Однако беду на Глинских навел, накликал не Венечка Лестовский, и Василий Михеевич напрасно радовался, ликовал, оторвавшись от слежки. Удар обрушился с другой стороны, и обрушился он на Леонида Федоровича – вернее, он сам подставил посеребренную сединами голову…

Продолжались показательные судебные процессы над врагами народа, и газеты печатали их подробные протоколы. По утрам, развернув «Правду» или «Известия», можно было прочесть о том, что разоблачены новые наймиты, двурушники и предатели, которые теперь, разоблаченные, каются. Сами подробно рассказывают о своих злодеяниях. Вот вам, пожалуйста, подробная стенограмма.

И никому было невдомек, что измученных, истерзанных ночными допросами и пытками, запуганных угрозами, обманутых ложными посулами людей заставляли признаваться, выбивали признания в несовершенных преступлениях, заговорах с целью свержения строя, подготовке диверсий и покушений, сотрудничестве с иностранными разведками и проч., проч.

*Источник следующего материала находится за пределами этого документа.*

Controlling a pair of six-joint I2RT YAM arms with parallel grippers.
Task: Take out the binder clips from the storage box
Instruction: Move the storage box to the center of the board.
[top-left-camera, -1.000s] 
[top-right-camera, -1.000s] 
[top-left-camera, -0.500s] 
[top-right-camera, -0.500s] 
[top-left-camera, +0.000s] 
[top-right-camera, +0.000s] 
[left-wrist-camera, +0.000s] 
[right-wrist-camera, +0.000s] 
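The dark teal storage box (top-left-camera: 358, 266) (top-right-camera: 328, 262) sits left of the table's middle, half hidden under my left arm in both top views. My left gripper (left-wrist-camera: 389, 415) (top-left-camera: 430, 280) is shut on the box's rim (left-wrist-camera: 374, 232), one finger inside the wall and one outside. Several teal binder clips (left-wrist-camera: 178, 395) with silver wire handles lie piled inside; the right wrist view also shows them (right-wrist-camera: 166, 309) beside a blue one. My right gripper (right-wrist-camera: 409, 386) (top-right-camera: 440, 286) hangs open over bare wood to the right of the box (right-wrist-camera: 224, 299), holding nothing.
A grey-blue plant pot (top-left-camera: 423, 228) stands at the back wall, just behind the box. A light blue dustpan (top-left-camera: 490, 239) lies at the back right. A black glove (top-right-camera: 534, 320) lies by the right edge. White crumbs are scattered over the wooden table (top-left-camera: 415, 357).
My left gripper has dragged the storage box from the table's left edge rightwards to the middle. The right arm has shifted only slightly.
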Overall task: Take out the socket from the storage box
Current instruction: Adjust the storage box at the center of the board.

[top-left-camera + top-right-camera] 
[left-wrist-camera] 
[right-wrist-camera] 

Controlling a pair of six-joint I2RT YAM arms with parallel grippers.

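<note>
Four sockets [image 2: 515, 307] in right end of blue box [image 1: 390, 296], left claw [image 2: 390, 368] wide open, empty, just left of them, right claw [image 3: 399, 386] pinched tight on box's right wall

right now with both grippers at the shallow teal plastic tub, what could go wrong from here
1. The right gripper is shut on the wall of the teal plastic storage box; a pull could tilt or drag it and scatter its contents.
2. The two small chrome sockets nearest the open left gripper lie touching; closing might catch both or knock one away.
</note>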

Существовала иезуитская процедура, повязывавшая всех остальных кровью невинных жертв, – процедура всенародного вынесения приговора. На заводах, фабриках, в институтах, академиях, учреждениях и конторах собирали всех в актовом зале, на сцене за столом, под кумачовыми лозунгами и портретами вождей восседал президиум. Зачитывали протокол очередного судебного заседания, а затем кто-то заранее назначенный, передовой и идейный, почтенный и мудрый или, наоборот, молодой и горячий, выходил на трибуну и взволнованно, с искренним негодованием и даже благородной истеринкой в голосе требовал смертной казни для врагов народа, двурушников и наймитов.

Слышался гул одобрения, поднимался лес рук, в зале все послушно голосовали. Большинство, нечувствительное к людским страданиям, было уверено, что все именно так, как пишут в газетах: виновные же сами признались. Другие – их было гораздо меньше – смутно чувствовали, что участвуют в чудовищной инсценировке, кровавом спектакле, но старались глубоко не вникать в смысл происходящего, поскорее проголосовать и забыть, думая: «Если я не проголосую, ничего не изменится, никого это не спасет, так зачем же?..»

Сидевшие в президиуме и подсаженные в зал внимательно наблюдали, а не найдется ли кто-нибудь не проголосовавший, отщепенец, затаившийся враг. Всем было ясно, что несчастный, не поднявший руку, обречен, его ничто не спасет. Сразу в зале, может быть, и не подойдут, прилюдно не арестуют, но среди ночи за ним придут, поднимут с постели, велят доставать чемоданчик со сменой белья и куском мыла, а во дворе поджидает, косит глазом черный ворон, вернее, не ворон – воронок…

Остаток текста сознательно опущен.